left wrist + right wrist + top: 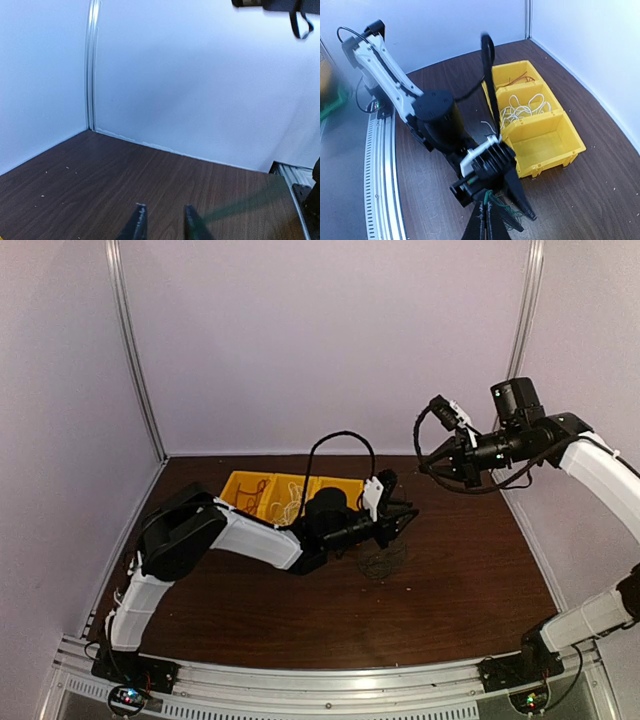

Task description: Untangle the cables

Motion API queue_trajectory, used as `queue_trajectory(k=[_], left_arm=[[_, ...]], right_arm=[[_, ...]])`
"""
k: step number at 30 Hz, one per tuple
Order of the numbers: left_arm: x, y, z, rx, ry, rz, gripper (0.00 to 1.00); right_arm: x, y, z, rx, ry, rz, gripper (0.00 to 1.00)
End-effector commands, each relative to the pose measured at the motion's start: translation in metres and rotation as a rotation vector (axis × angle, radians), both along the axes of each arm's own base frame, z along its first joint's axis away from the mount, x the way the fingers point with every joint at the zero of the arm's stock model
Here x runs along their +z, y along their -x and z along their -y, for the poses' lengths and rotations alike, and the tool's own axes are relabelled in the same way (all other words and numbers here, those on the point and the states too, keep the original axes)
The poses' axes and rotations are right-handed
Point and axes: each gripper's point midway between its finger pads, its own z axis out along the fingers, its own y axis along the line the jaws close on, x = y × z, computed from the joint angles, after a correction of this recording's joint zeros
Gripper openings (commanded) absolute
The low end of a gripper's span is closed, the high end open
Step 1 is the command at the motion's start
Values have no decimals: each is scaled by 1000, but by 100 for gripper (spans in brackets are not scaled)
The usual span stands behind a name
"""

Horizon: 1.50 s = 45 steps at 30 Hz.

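1. Top view. The left gripper (398,523) reaches out over the middle of the table (450,610) with its fingers spread a little. The dark cable (381,562) sits in a loose tangle just under the fingertips, and I cannot tell whether it touches them. Behind the gripper's wrist stands the yellow bin (232,483), with the red cable (250,496) in its left compartment and the white cable (291,504) in the middle one. The right arm (592,462) hangs high, well apart from the tangle. The table is dark wood grain, the walls (330,340) are pale, and a metal rail (330,682) runs along the near edge.

2. Left wrist view. The two fingertips stand a narrow gap apart with bare table between them. A greenish streak (240,202) runs off the right-hand finger, too blurred to identify. Ahead, the table meets the walls at a corner post (91,65).

3. Right wrist view. The right gripper (486,227) has its fingers drawn almost together. I cannot tell whether a strand is pinched between them. Just beyond its tips, the dark cable lies under the left gripper's fingers. Farther off to the right is the bin, with the white cable in its middle compartment and the red one in the far compartment.
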Motion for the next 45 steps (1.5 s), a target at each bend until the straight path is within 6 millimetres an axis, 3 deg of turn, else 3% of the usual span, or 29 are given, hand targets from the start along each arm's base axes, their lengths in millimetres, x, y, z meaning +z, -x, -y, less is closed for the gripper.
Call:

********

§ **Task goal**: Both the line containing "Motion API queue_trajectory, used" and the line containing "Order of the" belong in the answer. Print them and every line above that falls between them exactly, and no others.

§ **Task answer**:
Motion API queue_trajectory, used as `queue_trajectory(k=[_], left_arm=[[_, ...]], right_arm=[[_, ...]])`
"""
k: step number at 30 Hz, one per tuple
Order of the numbers: left_arm: x, y, z, rx, ry, rz, gripper (0.00 to 1.00); right_arm: x, y, z, rx, ry, rz, gripper (0.00 to 1.00)

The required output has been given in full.